I coughed out a laugh. “Yeah. Right. Imprinting. Like in
Twilight
? I swear I won’t get any more books.”

“Not just
Twilight
—there’ve been other books and graphic novels that suggest it. And the possibility … I overheard some things while Dmitri was around. It’s more than possible. I’m sorry, ’laena, but that’s the only real explanation. Unless you’ve fallen for him.”

“No. No. I do not have
any
feelings for Pietr Rusakova. Except the occasional annoyance. Okay. More than occasional.”

“Then it’s an imprint.”

I shook my head again, but it only made his image swim in my sight as his scent finally reached me.

“You look pale. I need to go, don’t I?”

“I’m sorry.”

“Me too, ’laena. Me too.”

I couldn’t stay there, not in that house surrounded by aspects of Pietr and coddled by Gareth’s kindness. I sneaked out the door as soon as I heard Gareth head up the stairs to the bathroom, and pulling my hood up, I did my best to disappear into Junction.

I found a small diner somewhere between the Rusakovas’ Queen Anne and the motel we’d left, and fighting a creeping nausea, I took a seat and emptied my pockets. Seven dollars.

I ordered dry toast and water and bravely nibbled and sipped. My stomach turned in rebellion, and I shoved the plate aside.

His arrival made me jump. He’d looked much better when he’d run with my pack. But now Gabriel’s hair was oily, the edges of his jacket’s sleeves were tinged with dirt, and although no one else seemed to notice, he smelled.

“You need to go,” I whispered, leaning across the table. “I told you I never wanted to see you again.”

“You don’t look so good, ’laena,” he said. He reached for my hand, and I pulled it away just before his remaining fingers brushed mine. “Look what Pietr Rusakova has done to you just by existing.”

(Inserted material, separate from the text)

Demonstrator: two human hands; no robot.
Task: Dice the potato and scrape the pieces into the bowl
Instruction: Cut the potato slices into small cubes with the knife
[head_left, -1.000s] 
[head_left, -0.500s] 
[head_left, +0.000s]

I swallowed hard, not wanting to know how he’d figured it out when it seemed Pietr and I were the last to know. “You’re as guilty as he is—guiltier,” I muttered. “If you hadn’t kidnapped Jessica, then Pietr wouldn’t have broken past the cure and maybe we would have never known. Maybe we could have just gone on. Left Junction. Been happy…” I lowered my head to the table’s cool surface and shuddered when a chill raced down my backbone. “Sometimes it’s best never to know something. Look what knowing’s done. Look how it’s destroying—things…” I barely stopped from saying
us,
seeing a very worried-looking Gareth open the diner’s door.